Your task ▸ Nothing in the data may be omitted; output it all verbatim.

Data ▸
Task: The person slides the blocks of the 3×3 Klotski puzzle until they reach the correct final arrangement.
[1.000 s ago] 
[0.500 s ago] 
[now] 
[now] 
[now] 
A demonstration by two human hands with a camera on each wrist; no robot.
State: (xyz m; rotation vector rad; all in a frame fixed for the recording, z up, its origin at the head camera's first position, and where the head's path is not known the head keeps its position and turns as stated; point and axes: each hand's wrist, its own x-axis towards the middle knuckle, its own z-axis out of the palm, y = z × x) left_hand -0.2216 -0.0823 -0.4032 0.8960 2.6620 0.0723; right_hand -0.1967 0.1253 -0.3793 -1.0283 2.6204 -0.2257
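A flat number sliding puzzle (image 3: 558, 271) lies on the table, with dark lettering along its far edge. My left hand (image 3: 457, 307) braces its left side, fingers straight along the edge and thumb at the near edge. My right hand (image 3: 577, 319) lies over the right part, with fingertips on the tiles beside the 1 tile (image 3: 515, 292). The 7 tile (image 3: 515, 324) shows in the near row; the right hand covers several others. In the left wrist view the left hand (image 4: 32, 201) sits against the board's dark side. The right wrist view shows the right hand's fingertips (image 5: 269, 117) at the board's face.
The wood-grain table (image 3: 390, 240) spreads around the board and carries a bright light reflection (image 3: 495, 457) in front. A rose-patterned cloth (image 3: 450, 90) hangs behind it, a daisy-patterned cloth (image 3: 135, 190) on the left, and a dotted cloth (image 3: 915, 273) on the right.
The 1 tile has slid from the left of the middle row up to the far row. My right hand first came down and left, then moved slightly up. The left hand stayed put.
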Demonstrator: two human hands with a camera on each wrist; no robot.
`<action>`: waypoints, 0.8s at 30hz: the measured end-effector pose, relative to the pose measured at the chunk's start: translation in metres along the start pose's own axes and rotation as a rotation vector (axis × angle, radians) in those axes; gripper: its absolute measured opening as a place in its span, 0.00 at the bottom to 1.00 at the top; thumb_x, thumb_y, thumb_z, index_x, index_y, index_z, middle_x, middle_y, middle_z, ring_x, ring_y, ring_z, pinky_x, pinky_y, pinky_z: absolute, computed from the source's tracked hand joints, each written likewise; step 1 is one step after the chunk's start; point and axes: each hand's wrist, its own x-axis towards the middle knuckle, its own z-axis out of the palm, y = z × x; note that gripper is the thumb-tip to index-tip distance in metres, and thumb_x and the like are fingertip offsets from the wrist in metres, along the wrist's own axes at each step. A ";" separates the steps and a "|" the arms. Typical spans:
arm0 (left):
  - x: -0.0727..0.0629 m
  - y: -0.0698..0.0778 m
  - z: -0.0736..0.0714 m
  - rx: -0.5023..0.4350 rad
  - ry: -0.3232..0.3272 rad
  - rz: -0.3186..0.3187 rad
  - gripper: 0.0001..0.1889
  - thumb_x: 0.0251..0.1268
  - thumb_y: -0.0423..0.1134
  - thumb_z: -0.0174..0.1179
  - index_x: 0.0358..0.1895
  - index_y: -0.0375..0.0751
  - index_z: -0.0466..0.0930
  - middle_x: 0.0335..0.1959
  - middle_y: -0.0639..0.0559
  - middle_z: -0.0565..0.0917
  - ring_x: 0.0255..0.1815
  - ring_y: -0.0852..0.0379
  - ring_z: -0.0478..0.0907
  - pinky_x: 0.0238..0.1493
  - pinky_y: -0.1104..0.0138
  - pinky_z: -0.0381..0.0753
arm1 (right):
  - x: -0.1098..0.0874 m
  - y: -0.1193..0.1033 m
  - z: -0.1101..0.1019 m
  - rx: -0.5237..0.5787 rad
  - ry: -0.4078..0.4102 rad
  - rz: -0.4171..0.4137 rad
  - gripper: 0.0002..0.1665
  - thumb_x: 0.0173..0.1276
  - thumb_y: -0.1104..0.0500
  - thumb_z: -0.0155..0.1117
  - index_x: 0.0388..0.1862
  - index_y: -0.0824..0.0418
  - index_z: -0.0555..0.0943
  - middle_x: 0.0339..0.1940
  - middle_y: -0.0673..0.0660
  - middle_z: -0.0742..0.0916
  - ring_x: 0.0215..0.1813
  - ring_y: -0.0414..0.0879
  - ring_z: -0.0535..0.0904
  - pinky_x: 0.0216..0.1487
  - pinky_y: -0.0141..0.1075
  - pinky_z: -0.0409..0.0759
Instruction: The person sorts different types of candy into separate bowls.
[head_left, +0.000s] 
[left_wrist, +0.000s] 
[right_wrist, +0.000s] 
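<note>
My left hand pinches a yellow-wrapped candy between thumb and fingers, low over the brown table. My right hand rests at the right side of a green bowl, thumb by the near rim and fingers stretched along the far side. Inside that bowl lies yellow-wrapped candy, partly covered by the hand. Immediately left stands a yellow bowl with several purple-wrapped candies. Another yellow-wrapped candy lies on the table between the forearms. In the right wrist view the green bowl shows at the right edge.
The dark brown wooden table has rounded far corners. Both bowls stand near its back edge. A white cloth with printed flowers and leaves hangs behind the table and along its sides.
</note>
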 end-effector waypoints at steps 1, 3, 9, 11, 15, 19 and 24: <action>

Result for this task ▸
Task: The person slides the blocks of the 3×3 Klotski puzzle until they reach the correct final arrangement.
[1.000 s ago] 
[0.500 s ago] 
[now] 
[now] 
[now] 
A demonstration by two human hands with a camera on each wrist; no robot.
State: (xyz m; rotation vector rad; all in a frame fixed for the recording, z up, its origin at the head camera's first position, and where the head's path is not known the head keeps its position and turns as stated; point and axes: each hand's wrist, its own x-axis towards the middle knuckle, its own z-axis out of the palm, y = z × x) left_hand -0.2216 -0.0823 -0.4032 0.8960 2.6620 0.0723; right_hand -0.1967 0.1253 -0.3793 -1.0283 2.6204 -0.2257
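A flat number sliding puzzle (image 3: 558, 271) lies on the table, with dark lettering along its far edge. My left hand (image 3: 457, 307) braces its left side, fingers straight along the edge and thumb at the near edge. My right hand (image 3: 577, 319) lies over the right part, with fingertips on the tiles beside the 1 tile (image 3: 515, 292). The 7 tile (image 3: 515, 324) shows in the near row; the right hand covers several others. In the left wrist view the left hand (image 4: 32, 201) sits against the board's dark side. The right wrist view shows the right hand's fingertips (image 5: 269, 117) at the board's face.
The wood-grain table (image 3: 390, 240) spreads around the board and carries a bright light reflection (image 3: 495, 457) in front. A rose-patterned cloth (image 3: 450, 90) hangs behind it, a daisy-patterned cloth (image 3: 135, 190) on the left, and a dotted cloth (image 3: 915, 273) on the right.
The 1 tile has slid from the left of the middle row up to the far row. My right hand first came down and left, then moved slightly up. The left hand stayed put.
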Demonstrator: two human hands with a camera on each wrist; no robot.
`<action>`: waypoints, 0.8s at 30hz: the measured end-effector pose, relative to the pose measured at the chunk's start: translation in metres along the start pose's own axes and rotation as a rotation vector (axis × angle, radians) in those axes; gripper: its absolute measured opening as a place in its span, 0.00 at the bottom to 1.00 at the top; thumb_x, thumb_y, thumb_z, index_x, index_y, index_z, middle_x, middle_y, middle_z, ring_x, ring_y, ring_z, pinky_x, pinky_y, pinky_z: absolute, computed from the source's tracked hand joints, each written likewise; step 1 is one step after the chunk's start; point and axes: each hand's wrist, its own x-axis towards the middle knuckle, its own z-axis out of the palm, y = z × x; note that gripper is the thumb-tip to index-tip distance in metres, and thumb_x and the like are fingertip offsets from the wrist in metres, along the wrist's own axes at each step. A ";" separates the steps and a "|" the arms. Typical spans:
arm0 (left):
  - x: -0.0727..0.0629 m
  - y: -0.0698..0.0778 m
  - z: -0.0736..0.0714 m
  - rx: -0.5023..0.4350 rad
  - ry: -0.3232..0.3272 rad
  - rz: -0.3186..0.3187 rad
  - gripper: 0.0001..0.1889
  - thumb_x: 0.0251..0.1268
  - thumb_y: -0.0423..0.1134
  - thumb_z: -0.0174..0.1179
  - index_x: 0.0358..0.1895
  - index_y: -0.0375..0.0751
  - index_z: -0.0466..0.0930
  - middle_x: 0.0335..0.1959
  - middle_y: -0.0639..0.0559
  - middle_z: -0.0565..0.0917
  - ring_x: 0.0255..0.1815
  - ring_y: -0.0852..0.0379
  - ring_z: -0.0478..0.0907
  - pinky_x: 0.0238..0.1493
  - pinky_y: -0.1104..0.0138
  - pinky_z: -0.0381..0.0753
arm1 (right):
  - x: -0.1098..0.0874 m
  - y: -0.1193..0.1033 m
  - z: -0.1101..0.1019 m
  - rx: -0.5237..0.5787 rad
  - ry: -0.4078..0.4102 rad
  - rz: -0.4171..0.4137 rad
  - gripper: 0.0002..0.1665
  - thumb_x: 0.0173..0.1276
  - thumb_y: -0.1104..0.0500
  - thumb_z: -0.0155..0.1117
  - index_x: 0.0388..0.1862
  - index_y: -0.0824..0.0418
  - index_z: -0.0555..0.0943
  - middle_x: 0.0339..0.1940
  - middle_y: -0.0673..0.0660
  - middle_z: -0.0742..0.0916
  - ring_x: 0.0215..0.1813
  - ring_y: -0.0414..0.0879
  - ring_z: -0.0535..0.0904
  - pinky_x: 0.0216..0.1487
  - pinky_y: -0.0141..0.1075
  - pinky_z: -0.0409..0.0759
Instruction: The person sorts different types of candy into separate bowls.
[head_left, +0.000s] 
[left_wrist, +0.000s] 
[right_wrist, +0.000s] 
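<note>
My left hand pinches a yellow-wrapped candy between thumb and fingers, low over the brown table. My right hand rests at the right side of a green bowl, thumb by the near rim and fingers stretched along the far side. Inside that bowl lies yellow-wrapped candy, partly covered by the hand. Immediately left stands a yellow bowl with several purple-wrapped candies. Another yellow-wrapped candy lies on the table between the forearms. In the right wrist view the green bowl shows at the right edge.
The dark brown wooden table has rounded far corners. Both bowls stand near its back edge. A white cloth with printed flowers and leaves hangs behind the table and along its sides.
</note>
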 end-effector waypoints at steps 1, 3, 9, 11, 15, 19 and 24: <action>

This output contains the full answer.